A veces digo que un límite es un acto de egoísmo. No necesitas límites cuando tienes claridad… con respecto a tu sí y tu no, por ejemplo. En los primeros tiempos, un par de hombres querían tener sexo conmigo; estaban seguros de que durmiendo conmigo se iluminarían. Aunque yo amaba la sinceridad de estos adorables hombres confundidos y su hambre de libertad, dije: «Gracias por pedírmelo, y no. Eso no te daría lo que estás buscando».

Pero ¿no es un límite el «no»? «No, no voy a tener sexo contigo», ¿por ejemplo?

Cada «no» que digo es un «sí» a mí misma. Lo siento como correcto para mí. Las personas no tienen que adivinar lo que quiero o no quiero, y yo no necesito fingir. Cuando eres sincero respecto a tus síes y tus noes, es fácil vivir una vida amable. Las personas vienen y se van de mi vida cuando digo la verdad, y vendrían y se irían si no dijera la verdad. No tengo nada que ganar de una manera, y tengo todo que ganar de la otra. No me dejo a mí misma en duda o sintiéndome culpable.

Si un hombre quiere tener sexo conmigo, por ejemplo, no tengo que decidir acerca de mi respuesta. Estoy casada y soy monógama; mi «no» surge con una sonrisa. En verdad, estoy dándole a ese hombre el regalo más grande que puedo dar: mi verdad. Tú puedes ver eso como un límite, pero si con un límite quieres decir una limitación, una contracción, así no es como lo percibo yo. Yo lo veo como integridad. No es algo que yo establezco, es algo que ya se ha establecido para mí. Decir «no» no es un acto de egoísmo, es un acto de generosidad, tanto para mí misma como para el aparente otro.

Dices que estabas ebria de gozo al principio cuando descubriste la verdad de que no hay un «yo» y no hay un «otro». ¿Sigues aún ebria de gozo?

El gozo se equilibra, pero permanece igual.

¿Qué significa para ti que el Buda mendigue su comida? ¿Te puedes imaginar sin dinero y sin hogar, como un monje, totalmente dependiente de otras personas para comer?

¡Pero si estoy totalmente dependiente! Si las personas no plantan verduras, no hay verduras en las tiendas. Si las personas no me pagan a mí o a mi marido, no puedo comprar comida.

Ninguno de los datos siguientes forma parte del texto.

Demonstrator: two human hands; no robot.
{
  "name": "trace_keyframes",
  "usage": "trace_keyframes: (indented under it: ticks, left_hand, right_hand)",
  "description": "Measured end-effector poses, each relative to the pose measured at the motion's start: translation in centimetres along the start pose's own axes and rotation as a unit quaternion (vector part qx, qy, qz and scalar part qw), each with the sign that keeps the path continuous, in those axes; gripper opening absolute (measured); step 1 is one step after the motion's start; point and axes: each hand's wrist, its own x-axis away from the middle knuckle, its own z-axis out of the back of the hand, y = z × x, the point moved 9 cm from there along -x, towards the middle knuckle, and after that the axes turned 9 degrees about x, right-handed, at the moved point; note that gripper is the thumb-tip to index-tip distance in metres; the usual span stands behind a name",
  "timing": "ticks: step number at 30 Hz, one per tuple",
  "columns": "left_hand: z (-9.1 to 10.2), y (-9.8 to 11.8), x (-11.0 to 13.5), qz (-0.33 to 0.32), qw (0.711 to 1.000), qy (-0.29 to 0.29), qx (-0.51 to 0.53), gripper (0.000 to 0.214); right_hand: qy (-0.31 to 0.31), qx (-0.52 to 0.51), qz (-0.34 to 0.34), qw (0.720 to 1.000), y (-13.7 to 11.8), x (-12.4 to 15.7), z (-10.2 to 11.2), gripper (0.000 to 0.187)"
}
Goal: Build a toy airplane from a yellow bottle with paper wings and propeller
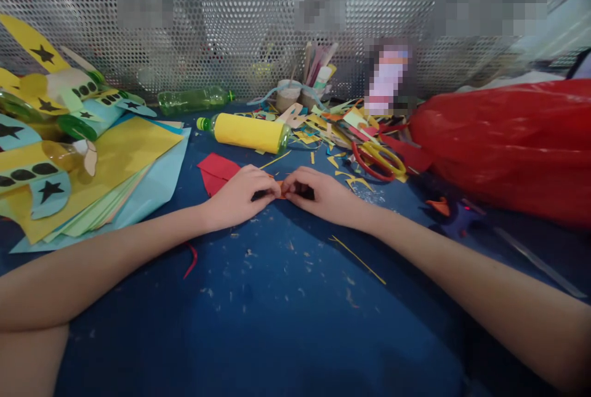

El Buda solo pide lo que ya le pertenece. Nunca padece hambre; sin embargo, es lo suficientemente generoso para pedir comida. Sabe qué pedir y cómo pedirlo. Sabe qué comer, que es precisamente lo que le das, y no más. Nunca tengo hambre, hasta el momento en que llega la comida; siempre estoy perfectamente alimentada, exactamente a tiempo, con la comida adecuada, regalada por la gracia. Si me das alimentos, te lo agradezco; no con palabras, sino desde dentro de ti mismo. Si no me das alimentos, te lo agradezco, y quizá, tal como es el amor, en otro tiempo y conciencia estarás listo para consumir el único alimento que vale la pena consumir, lo que todos anhelamos, y lo que yo sinceramente ofrezco: servir a lo que sirve.

La generosidad es lo que queda después de comprender que no existe tal cosa como un yo.